#### MATERIAL PROVIDED
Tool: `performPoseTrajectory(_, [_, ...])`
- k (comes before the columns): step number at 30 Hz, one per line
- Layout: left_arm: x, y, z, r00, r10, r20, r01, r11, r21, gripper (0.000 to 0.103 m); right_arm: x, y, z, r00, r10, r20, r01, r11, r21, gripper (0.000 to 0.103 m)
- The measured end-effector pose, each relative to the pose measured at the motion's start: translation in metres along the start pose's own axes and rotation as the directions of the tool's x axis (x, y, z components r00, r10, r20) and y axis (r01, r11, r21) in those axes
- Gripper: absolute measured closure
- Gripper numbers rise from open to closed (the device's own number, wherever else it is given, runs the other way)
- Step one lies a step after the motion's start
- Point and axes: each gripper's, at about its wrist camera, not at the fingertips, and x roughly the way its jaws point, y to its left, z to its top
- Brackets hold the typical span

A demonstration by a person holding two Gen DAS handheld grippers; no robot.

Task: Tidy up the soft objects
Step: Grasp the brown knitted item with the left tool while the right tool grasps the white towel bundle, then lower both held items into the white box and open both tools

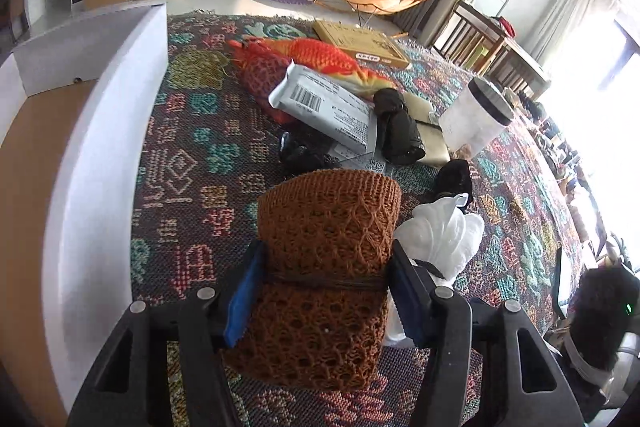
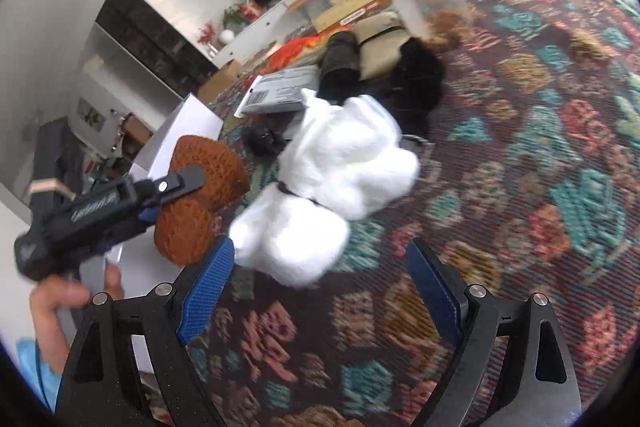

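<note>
While your left gripper (image 1: 324, 291) squeezes the brown knit bundle (image 1: 332, 247), your right gripper (image 2: 320, 283) is wide open with nothing in it.

From the left wrist, you hold the bundle up over the patterned blanket (image 1: 192, 155), next to the white box (image 1: 104, 131); a white fluffy bundle (image 1: 440, 235) lies just beside it. From the right wrist, the white fluffy bundle (image 2: 340, 171) lies on the blanket just past your open fingers, and your left gripper (image 2: 176, 199) shows on the left, pinching the brown bundle.
</note>
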Motion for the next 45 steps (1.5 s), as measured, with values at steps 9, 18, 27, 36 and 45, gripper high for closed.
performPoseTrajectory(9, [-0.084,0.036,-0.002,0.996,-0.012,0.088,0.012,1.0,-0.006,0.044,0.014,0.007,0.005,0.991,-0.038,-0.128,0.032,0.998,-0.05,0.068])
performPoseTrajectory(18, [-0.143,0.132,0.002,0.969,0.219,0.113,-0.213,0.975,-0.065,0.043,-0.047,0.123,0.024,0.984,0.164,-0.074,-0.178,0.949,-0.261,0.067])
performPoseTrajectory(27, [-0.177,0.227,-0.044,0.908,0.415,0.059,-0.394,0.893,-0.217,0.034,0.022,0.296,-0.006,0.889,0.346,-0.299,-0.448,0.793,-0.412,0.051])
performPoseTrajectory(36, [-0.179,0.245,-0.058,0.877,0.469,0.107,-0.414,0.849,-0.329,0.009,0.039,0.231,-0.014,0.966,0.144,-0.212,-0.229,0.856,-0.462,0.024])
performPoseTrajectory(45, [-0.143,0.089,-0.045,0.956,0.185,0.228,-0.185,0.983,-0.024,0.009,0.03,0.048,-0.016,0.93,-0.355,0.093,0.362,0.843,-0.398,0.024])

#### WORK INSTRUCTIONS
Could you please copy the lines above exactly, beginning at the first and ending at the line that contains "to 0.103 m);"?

#### WRITTEN SOLUTION
Tool: `performPoseTrajectory(_, [_, ...])`
- k (comes before the columns): step number at 30 Hz, one per line
- Layout: left_arm: x, y, z, r00, r10, r20, r01, r11, r21, gripper (0.000 to 0.103 m); right_arm: x, y, z, r00, r10, r20, r01, r11, r21, gripper (0.000 to 0.103 m)

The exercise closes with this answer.